Para o PCP, o país precisa de um Plano Nacional de Transportes, não para destruir as empresas públicas, promover o desemprego e comprometer o desenvolvimento do país, mas para dinamizar a economia, combater os défices estruturais do país – incluindo o energético -, promover a produção nacional, criar emprego com direitos, defender o ambiente e a qualidade de vida das populações, afirmar a soberania nacional.

Um sistema de transportes constituído por empresas públicas, única forma de garantir a efectiva prioridade ao serviço público e o apoio à actividade produtiva, com transportes coordenados e frequentes, seguros, de qualidade e a preços sociais, garantidos pelo direito das empresas a justas e atempadas “indemnizações compensatórias”.

Os trabalhadores e o povo português não podem aceitar este rumo de desastre nacional que está em curso.
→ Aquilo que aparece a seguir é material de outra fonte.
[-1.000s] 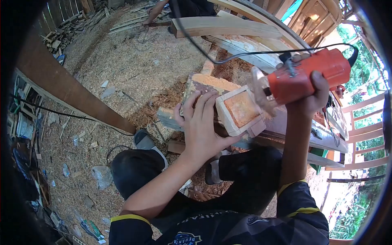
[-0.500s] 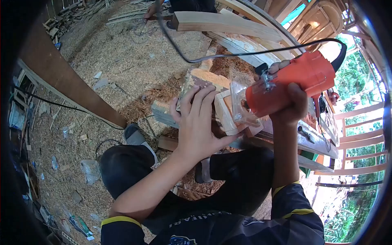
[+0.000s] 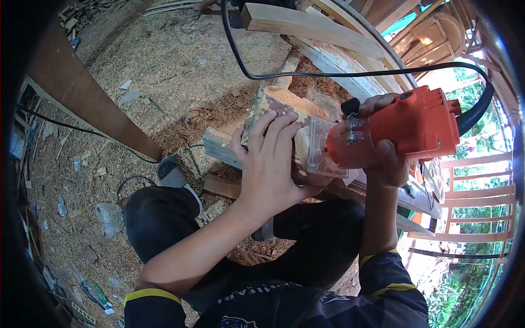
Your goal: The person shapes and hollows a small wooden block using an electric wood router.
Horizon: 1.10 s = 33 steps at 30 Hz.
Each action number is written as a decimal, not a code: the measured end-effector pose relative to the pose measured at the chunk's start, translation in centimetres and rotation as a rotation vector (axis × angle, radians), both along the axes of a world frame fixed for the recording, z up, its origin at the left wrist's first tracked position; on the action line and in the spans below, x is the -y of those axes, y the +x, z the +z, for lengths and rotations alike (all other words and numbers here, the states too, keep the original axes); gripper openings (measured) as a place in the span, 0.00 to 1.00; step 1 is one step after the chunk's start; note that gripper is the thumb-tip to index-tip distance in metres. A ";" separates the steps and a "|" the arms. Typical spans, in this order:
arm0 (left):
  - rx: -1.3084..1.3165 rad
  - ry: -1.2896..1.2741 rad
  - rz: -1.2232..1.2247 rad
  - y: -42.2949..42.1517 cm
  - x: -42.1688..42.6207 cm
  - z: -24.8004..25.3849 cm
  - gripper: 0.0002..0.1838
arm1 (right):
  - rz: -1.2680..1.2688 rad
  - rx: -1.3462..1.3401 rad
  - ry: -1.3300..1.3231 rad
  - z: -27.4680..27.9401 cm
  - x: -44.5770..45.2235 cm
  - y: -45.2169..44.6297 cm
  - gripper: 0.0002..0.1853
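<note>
My right hand (image 3: 391,161) is wrapped around an orange trim router (image 3: 413,123), which lies sideways with its clear base (image 3: 316,145) turned left. That base is against or very near the end of a pale wooden block (image 3: 301,147). My left hand (image 3: 268,158) holds the block, fingers stretched over its far side and thumb along the near edge. Part of the block is hidden by this hand and the router base. Beneath and behind it is a rough timber (image 3: 221,145). Whether the bit touches wood cannot be made out.
A black power cord (image 3: 350,74) loops from the router across the upper view. Long boards (image 3: 311,30) lie at the upper right. A brown curved plank (image 3: 93,101) stands at left. Shavings cover the ground (image 3: 158,82). Part of another person (image 3: 235,16) shows at the top.
The view has shifted slightly. The router is farther right and a little lower in view, its base covering more of the block's end. My left hand keeps its hold on the block.
</note>
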State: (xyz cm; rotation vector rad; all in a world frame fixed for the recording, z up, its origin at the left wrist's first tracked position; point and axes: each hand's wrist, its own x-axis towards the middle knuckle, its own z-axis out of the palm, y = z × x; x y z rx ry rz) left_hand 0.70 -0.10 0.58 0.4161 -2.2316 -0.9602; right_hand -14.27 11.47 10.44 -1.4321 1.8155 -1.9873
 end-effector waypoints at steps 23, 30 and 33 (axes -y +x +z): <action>-0.017 0.008 -0.027 0.0 -0.1 -0.1 0.58 | 0.022 0.031 -0.033 -0.1 0.4 -1.5 0.40; -0.026 0.001 -0.013 -0.1 -0.2 -0.2 0.58 | 0.014 -0.051 0.031 -0.2 -0.3 -1.1 0.37; -0.026 0.009 -0.009 -0.1 -0.3 -0.3 0.59 | 0.005 -0.037 0.010 -0.3 -0.3 -1.0 0.38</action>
A luta em defesa dos transportes públicos é parte integrante da luta central dos dias de hoje – a rejeição do pacto de agressão que PS/PSD e CDS assumiram com a UE e o FMI.

O PCP, ao mesmo tempo que apela à intensificação da luta dos trabalhadores e do povo português, reafirma a necessidade de uma ruptura com a política de direita que está em curso e a concretização de uma política patriótica e de esquerda ao serviço do desenvolvimento do país e das condições de vida do nosso povo.